This is the test class for the java solution of the k-complementary problem listed here


package algorithm;

import static org.junit.Assert.assertArrayEquals;

import org.junit.Before;
import org.junit.Test;

/**
 * Testing KComplementary algorithm
 * 
 * @author Kaleb Woldearegay
 *
 */
public class KComplementaryTest {
	
	private KComplementary kComplementary;
	
	@Before
	public void initiate() {
		this.kComplementary = new KComplementary();
	}
	
	
	@Test
	public void test1() {
		Integer[][] expectedResult = new Integer[][]{{1,9},{5,5},{9,1}};
		int[] test = new int[]{1,5,9};
		
		assertArrayEquals(this.kComplementary.getKComplementaryPairs(10,  test), expectedResult);
	}
	
	@Test
	public void test2() {
		Integer[][] expectedResult = new Integer[][]{{5,7},{7,5}};
		int[] test = new int[]{3,5,7};
		
		assertArrayEquals(this.kComplementary.getKComplementaryPairs(12,  test), expectedResult);
	}
	
	@Test
	public void test3() {
		Integer[][] expectedResult = new Integer[][]{{-1,1},{0,0},{1,-1}};
		int[] test = new int[]{5,-1,0,-2,3, 1};
		
		assertArrayEquals(this.kComplementary.getKComplementaryPairs(0,  test), expectedResult);
	}

}

See more algorithm solutions by clicking Here

Find the pairs that makes K Complementary in the given array java solution

Find K complementary pairs from the given array

So the problem is, given an array of numbers, you are going to find the pairs whose sum is K.

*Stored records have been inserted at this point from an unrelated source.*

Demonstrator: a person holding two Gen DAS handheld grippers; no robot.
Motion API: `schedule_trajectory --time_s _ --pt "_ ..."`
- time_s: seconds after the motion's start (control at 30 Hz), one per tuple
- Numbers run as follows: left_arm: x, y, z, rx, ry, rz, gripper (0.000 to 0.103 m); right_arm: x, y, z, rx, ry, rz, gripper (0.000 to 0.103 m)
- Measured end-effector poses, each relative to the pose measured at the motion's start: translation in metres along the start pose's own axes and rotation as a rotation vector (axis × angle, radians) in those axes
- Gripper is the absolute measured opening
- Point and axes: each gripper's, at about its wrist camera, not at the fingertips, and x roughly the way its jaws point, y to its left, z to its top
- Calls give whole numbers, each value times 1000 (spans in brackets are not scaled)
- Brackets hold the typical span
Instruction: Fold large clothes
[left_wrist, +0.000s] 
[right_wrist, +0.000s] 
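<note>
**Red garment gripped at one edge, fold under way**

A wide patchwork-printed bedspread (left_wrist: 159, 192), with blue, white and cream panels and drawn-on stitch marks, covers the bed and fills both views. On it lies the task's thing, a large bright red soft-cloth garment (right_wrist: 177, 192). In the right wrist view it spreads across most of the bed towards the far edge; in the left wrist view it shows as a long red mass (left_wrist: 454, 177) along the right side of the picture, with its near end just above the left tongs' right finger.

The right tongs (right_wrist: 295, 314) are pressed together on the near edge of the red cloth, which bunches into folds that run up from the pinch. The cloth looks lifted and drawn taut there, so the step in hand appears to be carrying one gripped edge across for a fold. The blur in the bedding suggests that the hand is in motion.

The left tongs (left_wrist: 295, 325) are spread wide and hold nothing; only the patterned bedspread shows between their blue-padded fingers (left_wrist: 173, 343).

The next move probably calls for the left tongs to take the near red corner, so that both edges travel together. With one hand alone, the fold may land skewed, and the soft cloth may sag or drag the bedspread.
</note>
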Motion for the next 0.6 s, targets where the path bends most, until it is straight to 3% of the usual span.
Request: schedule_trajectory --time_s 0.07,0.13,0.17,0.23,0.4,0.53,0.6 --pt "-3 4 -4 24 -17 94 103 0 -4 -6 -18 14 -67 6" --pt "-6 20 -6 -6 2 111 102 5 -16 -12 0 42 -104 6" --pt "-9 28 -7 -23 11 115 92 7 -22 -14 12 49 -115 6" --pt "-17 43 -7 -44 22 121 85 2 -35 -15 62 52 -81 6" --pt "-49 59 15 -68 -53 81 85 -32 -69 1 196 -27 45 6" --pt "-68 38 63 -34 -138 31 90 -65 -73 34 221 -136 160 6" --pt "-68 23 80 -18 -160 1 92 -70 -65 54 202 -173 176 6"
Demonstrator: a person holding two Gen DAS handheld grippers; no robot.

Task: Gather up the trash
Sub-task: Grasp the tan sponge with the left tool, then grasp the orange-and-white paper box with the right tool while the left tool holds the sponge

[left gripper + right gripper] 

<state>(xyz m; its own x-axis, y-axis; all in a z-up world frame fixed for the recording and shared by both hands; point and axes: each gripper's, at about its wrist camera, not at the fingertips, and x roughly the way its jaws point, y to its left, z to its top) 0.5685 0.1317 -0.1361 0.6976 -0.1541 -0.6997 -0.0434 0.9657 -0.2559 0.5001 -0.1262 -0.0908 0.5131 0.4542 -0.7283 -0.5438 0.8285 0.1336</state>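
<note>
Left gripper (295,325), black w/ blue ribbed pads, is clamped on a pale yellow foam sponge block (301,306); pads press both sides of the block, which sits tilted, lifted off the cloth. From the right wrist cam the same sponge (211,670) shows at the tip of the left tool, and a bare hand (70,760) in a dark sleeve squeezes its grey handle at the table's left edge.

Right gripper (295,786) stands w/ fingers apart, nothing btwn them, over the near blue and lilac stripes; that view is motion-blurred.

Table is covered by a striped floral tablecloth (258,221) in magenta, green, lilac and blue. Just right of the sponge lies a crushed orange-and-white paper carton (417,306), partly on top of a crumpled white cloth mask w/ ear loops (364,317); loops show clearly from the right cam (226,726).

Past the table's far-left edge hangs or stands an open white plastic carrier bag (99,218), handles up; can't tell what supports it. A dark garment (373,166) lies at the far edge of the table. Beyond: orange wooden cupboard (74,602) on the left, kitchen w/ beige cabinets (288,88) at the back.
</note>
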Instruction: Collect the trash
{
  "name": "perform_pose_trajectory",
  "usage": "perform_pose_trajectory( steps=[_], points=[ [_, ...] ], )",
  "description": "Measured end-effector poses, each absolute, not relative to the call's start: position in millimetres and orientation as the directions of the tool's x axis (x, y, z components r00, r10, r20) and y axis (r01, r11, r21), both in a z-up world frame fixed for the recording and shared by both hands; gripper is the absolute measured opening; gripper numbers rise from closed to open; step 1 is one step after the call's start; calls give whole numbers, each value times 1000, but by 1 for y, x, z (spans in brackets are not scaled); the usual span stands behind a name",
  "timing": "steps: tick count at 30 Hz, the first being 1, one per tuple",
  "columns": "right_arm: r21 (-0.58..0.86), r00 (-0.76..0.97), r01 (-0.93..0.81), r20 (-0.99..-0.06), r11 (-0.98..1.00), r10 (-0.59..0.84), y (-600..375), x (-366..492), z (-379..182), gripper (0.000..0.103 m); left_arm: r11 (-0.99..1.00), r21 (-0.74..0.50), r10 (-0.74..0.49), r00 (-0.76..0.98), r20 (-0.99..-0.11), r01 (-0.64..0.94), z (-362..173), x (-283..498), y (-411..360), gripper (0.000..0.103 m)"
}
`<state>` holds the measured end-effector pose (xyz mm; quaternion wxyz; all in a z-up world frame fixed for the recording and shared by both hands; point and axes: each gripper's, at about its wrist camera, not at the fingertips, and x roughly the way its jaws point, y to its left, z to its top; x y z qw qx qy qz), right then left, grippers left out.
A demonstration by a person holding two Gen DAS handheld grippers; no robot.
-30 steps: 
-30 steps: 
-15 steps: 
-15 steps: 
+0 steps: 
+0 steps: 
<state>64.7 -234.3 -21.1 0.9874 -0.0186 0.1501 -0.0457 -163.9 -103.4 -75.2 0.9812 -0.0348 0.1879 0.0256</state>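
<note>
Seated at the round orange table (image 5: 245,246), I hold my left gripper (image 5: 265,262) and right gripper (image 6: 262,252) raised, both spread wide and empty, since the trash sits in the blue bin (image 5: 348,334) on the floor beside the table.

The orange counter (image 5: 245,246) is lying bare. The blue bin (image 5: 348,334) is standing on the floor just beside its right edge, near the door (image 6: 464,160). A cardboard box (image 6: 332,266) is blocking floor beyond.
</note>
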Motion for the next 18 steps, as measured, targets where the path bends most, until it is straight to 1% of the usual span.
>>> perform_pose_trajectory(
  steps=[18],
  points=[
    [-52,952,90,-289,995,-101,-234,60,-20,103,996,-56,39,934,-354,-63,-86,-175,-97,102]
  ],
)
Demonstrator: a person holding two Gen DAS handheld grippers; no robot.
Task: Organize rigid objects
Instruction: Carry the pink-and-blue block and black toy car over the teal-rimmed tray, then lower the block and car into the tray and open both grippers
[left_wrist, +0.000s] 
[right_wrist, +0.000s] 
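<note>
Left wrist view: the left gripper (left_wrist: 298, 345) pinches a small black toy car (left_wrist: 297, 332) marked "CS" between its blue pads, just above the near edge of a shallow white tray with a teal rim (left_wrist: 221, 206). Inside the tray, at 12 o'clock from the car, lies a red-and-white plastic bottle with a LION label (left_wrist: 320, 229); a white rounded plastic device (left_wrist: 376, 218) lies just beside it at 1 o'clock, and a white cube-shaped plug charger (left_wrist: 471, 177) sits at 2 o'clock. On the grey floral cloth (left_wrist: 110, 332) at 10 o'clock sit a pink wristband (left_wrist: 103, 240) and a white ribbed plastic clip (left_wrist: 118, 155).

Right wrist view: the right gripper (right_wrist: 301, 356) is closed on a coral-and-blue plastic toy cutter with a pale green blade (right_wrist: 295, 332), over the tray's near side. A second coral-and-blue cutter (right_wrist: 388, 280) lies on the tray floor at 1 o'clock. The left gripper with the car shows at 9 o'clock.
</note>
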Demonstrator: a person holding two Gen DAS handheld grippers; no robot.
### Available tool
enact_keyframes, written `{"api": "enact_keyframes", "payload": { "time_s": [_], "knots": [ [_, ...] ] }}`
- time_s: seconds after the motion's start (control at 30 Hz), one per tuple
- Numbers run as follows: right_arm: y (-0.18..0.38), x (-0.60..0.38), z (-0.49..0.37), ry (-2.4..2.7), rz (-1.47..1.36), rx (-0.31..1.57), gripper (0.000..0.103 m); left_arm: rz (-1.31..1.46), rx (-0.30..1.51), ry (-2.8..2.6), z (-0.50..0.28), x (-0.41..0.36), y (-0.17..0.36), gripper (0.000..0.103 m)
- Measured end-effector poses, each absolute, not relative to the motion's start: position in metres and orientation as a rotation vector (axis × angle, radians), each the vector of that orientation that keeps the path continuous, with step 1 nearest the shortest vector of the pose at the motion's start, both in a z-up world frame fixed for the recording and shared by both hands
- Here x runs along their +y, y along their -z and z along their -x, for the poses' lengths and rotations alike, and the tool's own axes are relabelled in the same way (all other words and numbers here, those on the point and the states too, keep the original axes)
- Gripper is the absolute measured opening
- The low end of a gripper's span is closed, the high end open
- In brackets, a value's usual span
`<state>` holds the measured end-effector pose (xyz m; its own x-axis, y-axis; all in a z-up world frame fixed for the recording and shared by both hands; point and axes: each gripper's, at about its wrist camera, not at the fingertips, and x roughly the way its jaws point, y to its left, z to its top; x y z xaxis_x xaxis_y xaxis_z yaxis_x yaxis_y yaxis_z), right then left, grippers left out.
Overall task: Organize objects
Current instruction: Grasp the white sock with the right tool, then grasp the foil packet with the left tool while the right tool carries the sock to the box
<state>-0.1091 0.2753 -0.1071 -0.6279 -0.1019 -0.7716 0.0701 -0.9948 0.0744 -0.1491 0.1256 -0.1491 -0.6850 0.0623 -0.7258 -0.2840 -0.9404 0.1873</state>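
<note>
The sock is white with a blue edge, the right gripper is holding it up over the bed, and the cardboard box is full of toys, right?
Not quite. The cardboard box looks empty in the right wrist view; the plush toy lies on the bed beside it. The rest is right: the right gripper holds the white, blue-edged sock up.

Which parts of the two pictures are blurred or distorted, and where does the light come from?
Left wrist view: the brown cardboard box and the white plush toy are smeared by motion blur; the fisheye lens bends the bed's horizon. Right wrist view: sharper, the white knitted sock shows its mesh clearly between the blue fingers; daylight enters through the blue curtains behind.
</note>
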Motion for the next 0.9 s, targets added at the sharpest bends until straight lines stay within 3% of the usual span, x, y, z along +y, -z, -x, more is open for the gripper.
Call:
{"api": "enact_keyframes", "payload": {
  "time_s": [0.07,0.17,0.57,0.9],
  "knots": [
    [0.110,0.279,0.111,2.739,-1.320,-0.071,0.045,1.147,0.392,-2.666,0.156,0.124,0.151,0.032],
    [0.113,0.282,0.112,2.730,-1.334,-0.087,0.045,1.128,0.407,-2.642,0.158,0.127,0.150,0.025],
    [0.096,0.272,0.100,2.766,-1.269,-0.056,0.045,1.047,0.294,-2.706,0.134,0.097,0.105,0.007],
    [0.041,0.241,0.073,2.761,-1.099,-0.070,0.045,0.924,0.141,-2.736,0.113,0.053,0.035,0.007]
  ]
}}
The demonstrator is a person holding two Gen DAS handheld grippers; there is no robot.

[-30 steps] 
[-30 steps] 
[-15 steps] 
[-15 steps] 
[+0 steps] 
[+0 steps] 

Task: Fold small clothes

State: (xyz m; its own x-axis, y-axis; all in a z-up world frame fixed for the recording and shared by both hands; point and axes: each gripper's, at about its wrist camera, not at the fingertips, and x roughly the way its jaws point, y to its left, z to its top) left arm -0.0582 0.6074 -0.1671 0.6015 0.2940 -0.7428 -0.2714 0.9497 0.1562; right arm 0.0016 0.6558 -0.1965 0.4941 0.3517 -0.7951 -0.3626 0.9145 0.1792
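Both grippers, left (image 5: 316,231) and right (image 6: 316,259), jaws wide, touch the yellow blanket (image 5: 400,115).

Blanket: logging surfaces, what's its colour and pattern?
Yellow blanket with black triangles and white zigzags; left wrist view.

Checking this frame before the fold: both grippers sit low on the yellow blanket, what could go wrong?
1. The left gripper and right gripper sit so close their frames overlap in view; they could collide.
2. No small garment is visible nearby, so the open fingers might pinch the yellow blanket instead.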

Say, if you are given 7, 1, 5, 6, 9, 3, 11, -1 and K = 10 then the pairs would be

=> 1 and 9
=> 3 and 7
=> 11 and -1

Here is the O(n) solution for the K complementary problem in java

It turns out, this is not a pure O(n) solution. Can you spot why?


package algorithm;

import java.util.HashMap;
//import java.util.List;
import java.util.Map;

/**
 * Algorithm to find the pairs making the K complementary in O(n) complexity
 * 
 * @author http://gullele.com
 * @see KComplementaryTest.java - a JUnit test for this class
 */
public class KComplementary {
	
	private Map pairs;
	
	public static void main(String[] args) {
		KComplementary kcomp = new KComplementary();
		int[] numbers = new int[]{7, 1, 5, 6, 9, 3, 11, -1};
		Integer[][] pairs = kcomp.getKComplementaryPairs(10, numbers);
		
		for (Integer[] thePairs : pairs) {
			System.out.println(" Pairs are "+thePairs[0] + " and " + thePairs[1]);
		}
	}
	
	public KComplementary() {
		this.pairs = new HashMap();
	}
	
	/**
	 * An algorithm to find the pair from the given array that would sum up the given K
	 * 
	 * @note - the algorithm would be done in o(n). First it will run through the whole 
	 * numbers and creates a temporary list of pairs in HashMap with 
	 * (value, sum-value). 
	 * @param sum
	 * @param listOfIntegers
	 * @return
	 */
	public Integer[][] getKComplementaryPairs(int sum, int[] listOfIntegers) {
		
		/*
		 * I could have used the ArrayList assuming the number of pairs we are getting 
		 * is not known, but giving it a little bit of thought, the number of pairs 
		 * is known in advance, at least the maximum we can get is known.
		 * By not using the Array list, the algorithm would run O(n) rather than
		 * O(n**2) since ArrayList.add would would be O(n) by itself 
		 */
		//List complementaryPairs = new ArrayList();
		Integer[][] complementaryPairs = new Integer[listOfIntegers.length][2];
		//First fill up the pairs with the complementary numbers
		for (int number : listOfIntegers) { //O(n) complexity
			this.pairs.put(number, sum-number);
		}
		
		//then filter out the pairs that don't have corresponding complementary number
		int index = 0;
		for (int number : listOfIntegers) { //O(n) complexity 
			int complementary = sum - number;
			//check if this key exists in the pairs
			if ( this.pairs.containsKey(complementary) ) {
				//Had I used array List this would have been used
				//Integer[] comps = {number, complementary};
				//complementaryPairs.add(comps); //this is O(n)
				complementaryPairs[index][0] = number;
				complementaryPairs[index][1] = complementary;
				index ++;
			}
		}
		//System.out.println(index);
		//Now trim the array since we know the exact record
		Integer[][] trimmed = new Integer[index][2];
		
		index = 0;
		for (Integer[] item : complementaryPairs) { //O(n) complexity
			if (item[0] != null) {
				trimmed[index][0] = item[0];
				trimmed[index][1] = item[1];
			}
			index++;
		}
	
		//Total complexity O(n)+O(n)+O(n) ==> O(n)
		
		//had I used arrayList this would have been used
		//return complementaryPairs.toArray(new Integer[0][0]);
		return trimmed;
	}
}

The above solution runs and would do the job without a problem. But it is not linear solution as it claims to be.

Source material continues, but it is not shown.